Why do so many front-line service personnel force paying customers to wait while they try to accommodate telephone inquires? Why do I continually see counter persons give phone callers priority over existing customers or live prospects standing in front of them?
Good reporters are trained to be good listeners and listen I do—very, very closely. What I hear doesn't please me because it's obvious the majority of these calls come from price-shoppers. At hotels and motels, they're shopping for cheap lodging. At auto parts stores, they're hunting for deals on spark plugs or brake pads. At tire stores, they're after tire bargains.
Mind you, waiting for a counter person to handle a call is nothing new to me. Because I've been covering the automotive repair industry since 1976, I've traveled extensively.

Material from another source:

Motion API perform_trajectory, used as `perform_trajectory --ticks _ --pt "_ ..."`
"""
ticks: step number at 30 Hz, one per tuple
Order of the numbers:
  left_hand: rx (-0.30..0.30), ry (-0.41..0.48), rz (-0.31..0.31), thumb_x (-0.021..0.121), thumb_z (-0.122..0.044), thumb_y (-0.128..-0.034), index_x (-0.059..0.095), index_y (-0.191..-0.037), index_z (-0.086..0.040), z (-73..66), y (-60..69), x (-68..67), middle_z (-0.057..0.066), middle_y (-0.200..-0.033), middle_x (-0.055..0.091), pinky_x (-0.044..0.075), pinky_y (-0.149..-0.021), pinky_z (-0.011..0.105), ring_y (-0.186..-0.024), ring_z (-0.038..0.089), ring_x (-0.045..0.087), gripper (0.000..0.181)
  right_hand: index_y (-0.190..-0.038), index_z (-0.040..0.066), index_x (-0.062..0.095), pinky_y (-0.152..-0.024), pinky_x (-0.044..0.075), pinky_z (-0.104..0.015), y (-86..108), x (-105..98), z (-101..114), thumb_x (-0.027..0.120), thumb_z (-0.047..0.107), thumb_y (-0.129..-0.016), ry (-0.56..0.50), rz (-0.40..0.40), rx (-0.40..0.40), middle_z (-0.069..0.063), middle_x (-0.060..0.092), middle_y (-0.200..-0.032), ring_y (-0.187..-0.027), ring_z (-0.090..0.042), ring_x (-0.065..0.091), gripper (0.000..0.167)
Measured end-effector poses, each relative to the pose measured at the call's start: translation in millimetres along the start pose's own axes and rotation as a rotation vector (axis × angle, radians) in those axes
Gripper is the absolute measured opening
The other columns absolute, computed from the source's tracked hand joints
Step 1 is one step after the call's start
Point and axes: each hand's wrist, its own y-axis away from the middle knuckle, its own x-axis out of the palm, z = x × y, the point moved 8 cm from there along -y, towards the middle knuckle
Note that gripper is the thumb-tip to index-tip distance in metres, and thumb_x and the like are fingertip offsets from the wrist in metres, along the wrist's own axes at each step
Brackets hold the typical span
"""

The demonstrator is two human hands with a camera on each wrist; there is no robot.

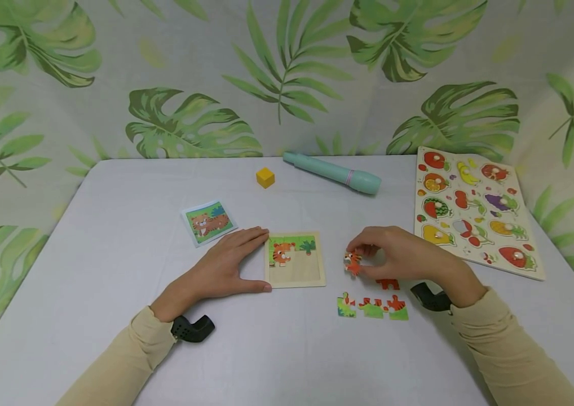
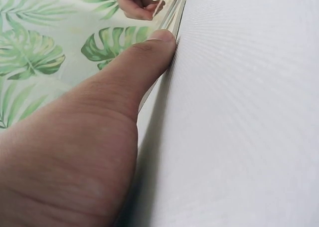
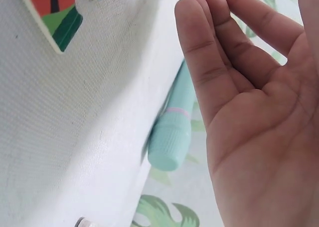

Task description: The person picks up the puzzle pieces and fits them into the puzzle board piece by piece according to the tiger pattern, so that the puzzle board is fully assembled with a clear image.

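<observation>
Head view shows the right hand [image 1: 391,252] pinching an orange jigsaw piece [image 1: 352,263] right of the square pale-wood tray [image 1: 297,276], the left hand [image 1: 222,266] touching it, fingers extended; only right wrist reveals ribbing on the mint-green plastic-looking cylinder [image 3: 170,139].

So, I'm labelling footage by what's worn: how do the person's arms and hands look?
The left hand and right hand are bare. The sleeves are plain beige and creased, each with a curved black device at its end.
</observation>
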Motion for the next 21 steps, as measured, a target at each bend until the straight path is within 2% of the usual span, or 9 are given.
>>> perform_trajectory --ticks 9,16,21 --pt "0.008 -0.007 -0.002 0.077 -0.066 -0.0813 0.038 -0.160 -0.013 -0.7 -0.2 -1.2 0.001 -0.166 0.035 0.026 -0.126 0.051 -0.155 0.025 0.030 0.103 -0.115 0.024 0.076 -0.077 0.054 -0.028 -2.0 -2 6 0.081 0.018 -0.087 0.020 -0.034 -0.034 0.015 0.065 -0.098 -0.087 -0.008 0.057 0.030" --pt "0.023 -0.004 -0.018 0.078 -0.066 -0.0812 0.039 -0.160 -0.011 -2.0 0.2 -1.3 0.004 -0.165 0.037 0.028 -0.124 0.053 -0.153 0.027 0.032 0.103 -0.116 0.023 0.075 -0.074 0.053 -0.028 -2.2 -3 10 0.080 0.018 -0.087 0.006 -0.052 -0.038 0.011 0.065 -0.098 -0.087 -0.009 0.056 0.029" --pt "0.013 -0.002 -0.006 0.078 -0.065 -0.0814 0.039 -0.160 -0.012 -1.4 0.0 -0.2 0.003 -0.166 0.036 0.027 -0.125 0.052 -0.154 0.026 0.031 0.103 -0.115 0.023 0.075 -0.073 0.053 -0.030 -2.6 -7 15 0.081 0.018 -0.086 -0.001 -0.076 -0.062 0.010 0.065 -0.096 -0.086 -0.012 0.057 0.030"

Delays and interruptions come with the turf. You don't stay healthy if you allow such things to bother you too much. But that still doesn't justify the way most calls are handled!

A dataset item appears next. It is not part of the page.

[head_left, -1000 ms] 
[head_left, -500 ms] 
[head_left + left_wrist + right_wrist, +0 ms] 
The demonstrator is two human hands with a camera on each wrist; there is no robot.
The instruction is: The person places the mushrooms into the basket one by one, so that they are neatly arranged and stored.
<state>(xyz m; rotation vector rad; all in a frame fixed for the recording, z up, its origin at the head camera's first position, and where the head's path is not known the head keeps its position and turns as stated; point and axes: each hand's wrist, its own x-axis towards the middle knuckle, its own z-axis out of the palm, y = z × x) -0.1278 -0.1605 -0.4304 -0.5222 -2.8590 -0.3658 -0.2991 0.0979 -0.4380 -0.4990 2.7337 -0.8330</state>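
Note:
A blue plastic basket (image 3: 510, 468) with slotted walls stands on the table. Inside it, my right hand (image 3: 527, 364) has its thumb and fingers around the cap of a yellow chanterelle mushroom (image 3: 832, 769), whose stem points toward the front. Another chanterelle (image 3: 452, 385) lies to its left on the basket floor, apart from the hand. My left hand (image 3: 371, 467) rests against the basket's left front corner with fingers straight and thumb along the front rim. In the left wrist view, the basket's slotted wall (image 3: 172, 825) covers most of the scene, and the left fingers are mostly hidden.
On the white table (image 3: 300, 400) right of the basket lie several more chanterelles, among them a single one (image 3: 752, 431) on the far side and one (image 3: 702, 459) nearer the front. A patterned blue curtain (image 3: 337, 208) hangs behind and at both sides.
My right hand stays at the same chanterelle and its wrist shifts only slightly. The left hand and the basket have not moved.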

The fact that I keep my cool doesn't mean everyone else does. I can't count how often I've seen consumers absolutely steaming while they waited for telephone-itis to subside.
Picture bone-weary travelers who have already endured the overall indignity of modern air travel (bad food or no food, delayed flights, lost luggage). They're entitled to prompt check-in so they can go to sleep and prepare for tomorrow's appointments. But budget-oriented or big-buck hotel alike, the front desk is often understaffed.
You can hear your fellow travelers grinding their teeth as the hapless desk clerk takes one phone call after another.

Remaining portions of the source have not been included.